** INSTRUCTIONS TO FOLLOW **
Copy from the first line below down to and including the line with "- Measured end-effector". Skip the pictures.

** DATA SHOWN **

======

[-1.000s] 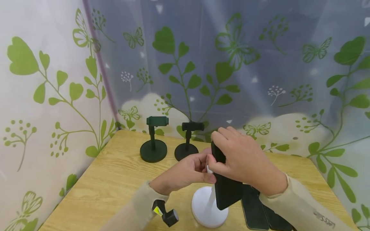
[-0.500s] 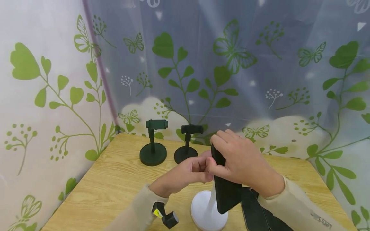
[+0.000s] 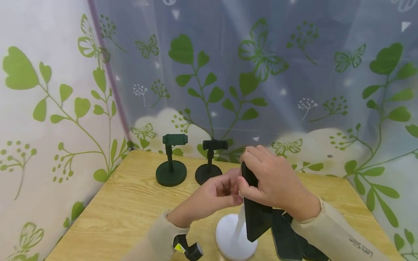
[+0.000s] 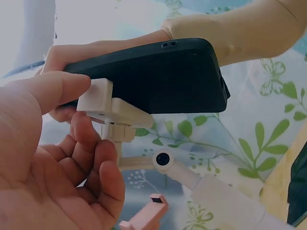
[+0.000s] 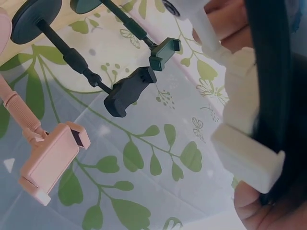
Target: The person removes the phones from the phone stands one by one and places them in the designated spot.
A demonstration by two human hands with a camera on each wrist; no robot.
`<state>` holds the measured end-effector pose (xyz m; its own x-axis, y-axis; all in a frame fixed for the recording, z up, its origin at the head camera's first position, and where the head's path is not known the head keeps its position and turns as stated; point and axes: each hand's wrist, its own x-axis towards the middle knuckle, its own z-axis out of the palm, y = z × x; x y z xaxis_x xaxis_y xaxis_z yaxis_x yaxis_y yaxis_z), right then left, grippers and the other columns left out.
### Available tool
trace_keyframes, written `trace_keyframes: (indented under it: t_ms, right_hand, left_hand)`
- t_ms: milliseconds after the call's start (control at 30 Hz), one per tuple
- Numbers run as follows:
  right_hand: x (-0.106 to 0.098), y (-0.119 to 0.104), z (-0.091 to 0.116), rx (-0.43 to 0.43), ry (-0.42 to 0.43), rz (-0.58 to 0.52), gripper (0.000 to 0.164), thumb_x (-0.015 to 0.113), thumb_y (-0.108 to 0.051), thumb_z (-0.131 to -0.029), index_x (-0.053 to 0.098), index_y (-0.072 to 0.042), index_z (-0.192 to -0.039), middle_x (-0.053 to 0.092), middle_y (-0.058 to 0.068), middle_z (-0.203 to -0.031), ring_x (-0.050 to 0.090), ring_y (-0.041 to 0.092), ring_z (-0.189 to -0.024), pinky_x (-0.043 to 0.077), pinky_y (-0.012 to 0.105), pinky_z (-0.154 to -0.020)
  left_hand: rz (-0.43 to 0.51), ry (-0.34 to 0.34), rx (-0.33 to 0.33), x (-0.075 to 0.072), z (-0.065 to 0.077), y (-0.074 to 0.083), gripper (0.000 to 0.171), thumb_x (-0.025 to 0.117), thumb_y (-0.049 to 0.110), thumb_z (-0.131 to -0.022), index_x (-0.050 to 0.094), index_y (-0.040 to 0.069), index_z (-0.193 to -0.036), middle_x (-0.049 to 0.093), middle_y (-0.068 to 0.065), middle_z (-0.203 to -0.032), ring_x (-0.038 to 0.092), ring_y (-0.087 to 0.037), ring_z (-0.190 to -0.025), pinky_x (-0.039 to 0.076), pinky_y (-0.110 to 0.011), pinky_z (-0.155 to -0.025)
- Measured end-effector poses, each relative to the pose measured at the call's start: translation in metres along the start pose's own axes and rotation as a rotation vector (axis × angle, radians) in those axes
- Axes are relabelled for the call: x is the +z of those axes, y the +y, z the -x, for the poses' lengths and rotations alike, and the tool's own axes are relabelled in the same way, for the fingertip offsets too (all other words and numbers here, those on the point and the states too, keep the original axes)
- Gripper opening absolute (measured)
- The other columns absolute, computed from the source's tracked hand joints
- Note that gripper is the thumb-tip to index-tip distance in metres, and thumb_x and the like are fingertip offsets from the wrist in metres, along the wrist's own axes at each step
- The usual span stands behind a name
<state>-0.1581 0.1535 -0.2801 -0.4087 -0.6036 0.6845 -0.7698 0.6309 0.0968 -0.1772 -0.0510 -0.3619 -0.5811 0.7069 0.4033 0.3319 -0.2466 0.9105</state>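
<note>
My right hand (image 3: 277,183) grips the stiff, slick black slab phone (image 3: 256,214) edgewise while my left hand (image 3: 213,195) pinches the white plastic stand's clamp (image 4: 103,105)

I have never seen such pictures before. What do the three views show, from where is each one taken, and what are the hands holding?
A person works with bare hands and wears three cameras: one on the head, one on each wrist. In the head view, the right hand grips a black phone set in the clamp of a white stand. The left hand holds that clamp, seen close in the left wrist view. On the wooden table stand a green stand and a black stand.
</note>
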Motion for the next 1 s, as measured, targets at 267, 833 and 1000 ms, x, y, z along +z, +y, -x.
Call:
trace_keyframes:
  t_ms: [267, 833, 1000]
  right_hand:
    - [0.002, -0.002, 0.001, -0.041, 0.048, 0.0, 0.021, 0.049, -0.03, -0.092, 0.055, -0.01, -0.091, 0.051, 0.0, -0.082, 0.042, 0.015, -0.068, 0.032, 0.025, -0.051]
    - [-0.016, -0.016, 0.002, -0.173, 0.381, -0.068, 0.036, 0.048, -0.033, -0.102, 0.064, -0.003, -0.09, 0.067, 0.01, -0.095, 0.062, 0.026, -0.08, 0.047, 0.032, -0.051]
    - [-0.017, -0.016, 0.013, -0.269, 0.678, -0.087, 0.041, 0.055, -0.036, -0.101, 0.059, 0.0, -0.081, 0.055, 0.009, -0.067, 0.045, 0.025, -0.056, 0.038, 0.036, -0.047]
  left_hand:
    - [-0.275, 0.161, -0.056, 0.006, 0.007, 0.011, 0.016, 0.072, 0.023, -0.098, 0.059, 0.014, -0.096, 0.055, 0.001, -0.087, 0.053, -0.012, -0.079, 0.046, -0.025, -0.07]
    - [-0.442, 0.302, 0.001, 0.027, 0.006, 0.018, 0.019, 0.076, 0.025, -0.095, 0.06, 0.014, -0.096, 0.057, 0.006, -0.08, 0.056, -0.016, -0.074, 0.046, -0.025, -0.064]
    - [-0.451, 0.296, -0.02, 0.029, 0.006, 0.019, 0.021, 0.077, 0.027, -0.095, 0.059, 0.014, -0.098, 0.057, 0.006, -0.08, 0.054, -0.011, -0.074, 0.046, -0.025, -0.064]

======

** EXERCISE RESULT **
[-1.000s] 
[-0.500s] 
[+0.000s] 
[+0.000s] 
[+0.000s] 
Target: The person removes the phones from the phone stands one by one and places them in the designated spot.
A demonstration by two human hands with a camera on each wrist; no robot.
`<state>` holds the measured end-effector pose (xyz m; its own x-axis, y-axis; all in a frame fixed for the recording, z up, its origin at the head camera's first position, and where the head's path is not known the head keeps its position and turns as stated; point and axes: each hand's wrist, its own x-axis towards the middle knuckle, its own z-axis out of the palm, y = z × x; x y z xaxis_x xaxis_y xaxis_z yaxis_x yaxis_y yaxis_z), right then left, grippers and the other columns left out.
### Available tool
trace_keyframes, written `trace_keyframes: (indented under it: t_ms, right_hand, left_hand)`
- t_ms: milliseconds after the call's start (control at 30 Hz), one per tuple
- Numbers run as follows:
  right_hand: x (-0.106 to 0.098), y (-0.119 to 0.104), z (-0.091 to 0.116), rx (-0.43 to 0.43), ry (-0.42 to 0.43), rz (-0.58 to 0.52), gripper (0.000 to 0.164), thumb_x (-0.015 to 0.113), thumb_y (-0.108 to 0.051), thumb_z (-0.131 to -0.029), index_x (-0.053 to 0.098), index_y (-0.072 to 0.042), index_z (-0.192 to -0.039), middle_x (-0.053 to 0.092), middle_y (-0.058 to 0.068), middle_z (-0.203 to -0.031), ring_x (-0.050 to 0.090), ring_y (-0.041 to 0.092), ring_z (-0.189 to -0.024), pinky_x (-0.043 to 0.077), pinky_y (-0.012 to 0.105), pinky_z (-0.154 to -0.020)
  left_hand: rz (-0.43 to 0.51), ry (-0.34 to 0.34), rx (-0.33 to 0.33), x (-0.075 to 0.072), z (-0.065 to 0.077), y (-0.074 to 0.083), gripper (0.000 to 0.171), thumb_x (-0.025 to 0.117), thumb_y (-0.049 to 0.110), thumb_z (-0.131 to -0.022), index_x (-0.050 to 0.094), index_y (-0.040 to 0.069), index_z (-0.193 to -0.036), middle_x (-0.049 to 0.093), middle_y (-0.068 to 0.065), middle_z (-0.203 to -0.032), ring_x (-0.038 to 0.092), ring_y (-0.087 to 0.037), ring_z (-0.190 to -0.025), pinky_x (-0.039 to 0.076), pinky_y (-0.110 to 0.011), pinky_z (-0.155 to -0.025)
- Measured end-effector poses, each relative to the pose measured at the call's start: translation in metres along the start pose's own axes and rotation as a rotation vector (axis × angle, radians) in those axes

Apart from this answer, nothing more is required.